Monday, May 21, 2007

My Dad Could Mess Up 'Shake 'n Bake'

And he frequently does. I have seen my father ruin a perfectly good sandwich, screw up scrambled eggs and destroy a bagel while trying to get it into the toaster. What he does to meat loaf defies explication and is inexcusable. His superpower, the ability to ruin food just by being near it, would be forgivable if he stayed out of the kitchen. Unfortunately it's his favorite place in the whole world. Guess what his one and only hobby is.

Yeah, he cooks.

Last month I wrote about how much I love playing Golf despite the fact that I'm a really bad golfer. So I understand. What I don't understand is where he gets his crazy ideas from.

Like the time I caught him cutting up green peppers and bakers chocolate to put in the Chili Con Carne. I don't care if it works for Martha Stewart, it's doesn't work when dad tries it. Or the time the 'Shake 'n Bake' just wouldn't stick to the chicken pieces so he laid them in the baking dish and poured the crumbs over the top. Or the time he redecorated the kitchen while boiling a cabbage.

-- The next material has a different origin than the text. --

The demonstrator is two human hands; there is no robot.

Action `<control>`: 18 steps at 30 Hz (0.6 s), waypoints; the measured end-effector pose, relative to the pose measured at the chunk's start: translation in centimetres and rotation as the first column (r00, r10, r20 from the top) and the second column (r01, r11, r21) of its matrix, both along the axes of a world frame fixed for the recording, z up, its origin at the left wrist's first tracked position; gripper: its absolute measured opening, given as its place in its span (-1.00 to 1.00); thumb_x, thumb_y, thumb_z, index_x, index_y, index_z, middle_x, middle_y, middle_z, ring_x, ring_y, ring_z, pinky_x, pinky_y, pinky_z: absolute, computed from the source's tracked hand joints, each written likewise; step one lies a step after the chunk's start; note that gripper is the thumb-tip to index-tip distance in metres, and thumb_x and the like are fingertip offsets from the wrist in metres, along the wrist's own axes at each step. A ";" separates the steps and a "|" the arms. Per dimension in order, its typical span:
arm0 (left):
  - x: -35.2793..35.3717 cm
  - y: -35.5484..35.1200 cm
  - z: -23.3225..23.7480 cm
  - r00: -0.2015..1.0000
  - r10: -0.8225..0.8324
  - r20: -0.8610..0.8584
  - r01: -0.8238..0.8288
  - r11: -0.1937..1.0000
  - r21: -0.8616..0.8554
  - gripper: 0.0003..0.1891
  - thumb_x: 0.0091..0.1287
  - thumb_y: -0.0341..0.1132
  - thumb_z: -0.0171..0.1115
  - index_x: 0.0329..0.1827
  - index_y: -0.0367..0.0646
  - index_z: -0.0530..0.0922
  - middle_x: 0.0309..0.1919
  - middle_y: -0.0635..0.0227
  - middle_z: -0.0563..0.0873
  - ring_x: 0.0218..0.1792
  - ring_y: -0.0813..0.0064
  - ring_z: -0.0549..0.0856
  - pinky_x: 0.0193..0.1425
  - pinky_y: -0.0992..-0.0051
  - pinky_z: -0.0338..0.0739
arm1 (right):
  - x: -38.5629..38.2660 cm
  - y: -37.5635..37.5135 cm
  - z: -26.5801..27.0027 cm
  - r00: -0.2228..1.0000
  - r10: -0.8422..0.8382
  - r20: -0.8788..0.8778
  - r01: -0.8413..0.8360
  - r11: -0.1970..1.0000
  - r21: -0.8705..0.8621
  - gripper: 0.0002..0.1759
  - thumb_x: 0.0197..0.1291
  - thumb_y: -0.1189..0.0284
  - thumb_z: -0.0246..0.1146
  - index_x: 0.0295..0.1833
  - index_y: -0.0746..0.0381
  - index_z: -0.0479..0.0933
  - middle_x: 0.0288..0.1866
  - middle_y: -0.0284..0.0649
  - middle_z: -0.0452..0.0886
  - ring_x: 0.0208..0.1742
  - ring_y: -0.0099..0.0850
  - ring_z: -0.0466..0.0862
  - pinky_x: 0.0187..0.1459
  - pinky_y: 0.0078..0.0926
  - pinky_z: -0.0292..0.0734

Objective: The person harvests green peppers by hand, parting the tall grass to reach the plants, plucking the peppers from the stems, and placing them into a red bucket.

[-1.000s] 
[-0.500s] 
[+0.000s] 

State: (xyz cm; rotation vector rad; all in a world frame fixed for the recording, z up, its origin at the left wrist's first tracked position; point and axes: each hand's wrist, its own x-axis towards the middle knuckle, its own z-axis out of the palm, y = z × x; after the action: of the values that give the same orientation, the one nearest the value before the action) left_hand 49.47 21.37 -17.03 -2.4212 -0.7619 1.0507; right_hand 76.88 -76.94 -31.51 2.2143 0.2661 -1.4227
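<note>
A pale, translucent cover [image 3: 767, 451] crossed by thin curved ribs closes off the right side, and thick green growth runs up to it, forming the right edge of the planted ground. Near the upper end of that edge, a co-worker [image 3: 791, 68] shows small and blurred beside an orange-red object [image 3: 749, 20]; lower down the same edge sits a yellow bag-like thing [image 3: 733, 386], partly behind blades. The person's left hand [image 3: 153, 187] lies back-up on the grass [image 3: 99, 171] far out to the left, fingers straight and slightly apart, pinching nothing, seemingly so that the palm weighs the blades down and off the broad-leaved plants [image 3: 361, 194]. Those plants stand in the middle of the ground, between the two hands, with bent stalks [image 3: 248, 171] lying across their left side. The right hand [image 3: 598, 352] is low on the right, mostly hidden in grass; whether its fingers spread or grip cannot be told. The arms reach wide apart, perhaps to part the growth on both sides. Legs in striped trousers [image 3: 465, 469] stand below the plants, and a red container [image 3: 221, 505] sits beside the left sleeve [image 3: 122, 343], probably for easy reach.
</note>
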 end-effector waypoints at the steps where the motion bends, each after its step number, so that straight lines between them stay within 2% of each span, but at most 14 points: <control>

I walk in to find a huge uncovered pot on the stove, with a large uncut cabbage sitting in it. The pot had been full of several cans of V-8 juice, but he'd been boiling it so long the liquid had reduced and turned into a sludgy red sauce. Where had the excess liquid gone? It had evaporated... onto the ceiling. The kitchen was covered in a thin patina of tomato goop. Everything in the house smelled of boiled cabbage, including my freshly dry-cleaned suit. Brilliant.

Mom used to be a good cook, but she's been hanging around my dad too long and you know what they say about bad association. A few winters ago she decided she was going to have roasted chestnuts. So I went out and got her a big bag of fresh chestnuts. She arranged them on a baking sheet, got the oven fired up and put them in to roast. Then she sat down with a book and completely forgot about them.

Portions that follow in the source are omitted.